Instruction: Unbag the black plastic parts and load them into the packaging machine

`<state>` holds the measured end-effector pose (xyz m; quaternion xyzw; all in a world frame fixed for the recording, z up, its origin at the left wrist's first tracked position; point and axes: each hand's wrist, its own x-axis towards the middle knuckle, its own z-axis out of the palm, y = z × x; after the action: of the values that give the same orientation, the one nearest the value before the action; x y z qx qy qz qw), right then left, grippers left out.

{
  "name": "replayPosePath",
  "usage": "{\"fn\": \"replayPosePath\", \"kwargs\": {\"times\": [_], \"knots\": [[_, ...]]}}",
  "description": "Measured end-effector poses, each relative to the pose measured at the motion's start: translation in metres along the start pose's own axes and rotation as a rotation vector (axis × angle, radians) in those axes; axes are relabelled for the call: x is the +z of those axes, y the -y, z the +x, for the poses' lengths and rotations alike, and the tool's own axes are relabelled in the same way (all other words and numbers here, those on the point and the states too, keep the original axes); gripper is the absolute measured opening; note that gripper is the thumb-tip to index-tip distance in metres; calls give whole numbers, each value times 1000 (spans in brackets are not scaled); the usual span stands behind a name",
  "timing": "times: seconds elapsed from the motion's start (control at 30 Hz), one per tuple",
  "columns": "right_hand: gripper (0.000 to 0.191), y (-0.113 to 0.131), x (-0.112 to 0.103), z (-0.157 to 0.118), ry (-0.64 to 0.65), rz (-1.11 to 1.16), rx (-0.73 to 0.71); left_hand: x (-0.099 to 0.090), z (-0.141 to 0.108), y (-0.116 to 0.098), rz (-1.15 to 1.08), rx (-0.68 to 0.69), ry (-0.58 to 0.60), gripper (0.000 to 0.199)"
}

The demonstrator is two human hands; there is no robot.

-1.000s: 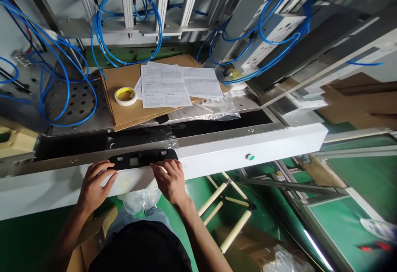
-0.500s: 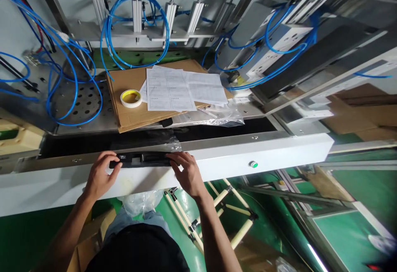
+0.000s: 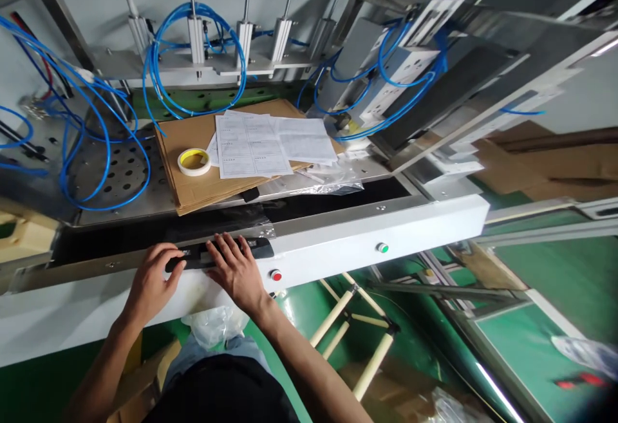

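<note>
1. Right hand (image 3: 236,272): since the frame half a second earlier, I logged it moved from the right end of the black part (image 3: 262,248) inward to the middle. Red button (image 3: 275,275), hidden in that frame, had come into view beside its wrist.
2. Black part, one, long and narrow: it lay on the front rim of the counter (image 3: 333,236), between the dark slot (image 3: 338,199) and the white front face. From my remote seat I read its long axis as left to right, roughly parallel to that rim.
3. Left hand (image 3: 154,275): thumb and forefinger closed about the part's left end; I could not tell how firmly.
4. Right hand, condition: fingers spread, laid across the top of the part, not wrapped round it. The right end projected bare beyond them.
5. Governing relation: the part ran rightward from the left hand and passed beneath the right. Of the two, I found the right hand nearer that bare end.
6. Surroundings: clear film (image 3: 264,222) just behind the part; cardboard (image 3: 186,196) farther back, bearing a tape roll (image 3: 194,161) and printed sheets (image 3: 253,149); green button (image 3: 383,248) on the white face, well to the right.
</note>
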<state>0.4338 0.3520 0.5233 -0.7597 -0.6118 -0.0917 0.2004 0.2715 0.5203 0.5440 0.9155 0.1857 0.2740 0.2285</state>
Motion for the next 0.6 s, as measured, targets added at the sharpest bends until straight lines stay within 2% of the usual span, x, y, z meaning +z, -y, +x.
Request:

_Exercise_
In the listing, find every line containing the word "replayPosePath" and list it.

_Expected output_
  "name": "replayPosePath",
  "usage": "{\"fn\": \"replayPosePath\", \"kwargs\": {\"times\": [_], \"knots\": [[_, ...]]}}",

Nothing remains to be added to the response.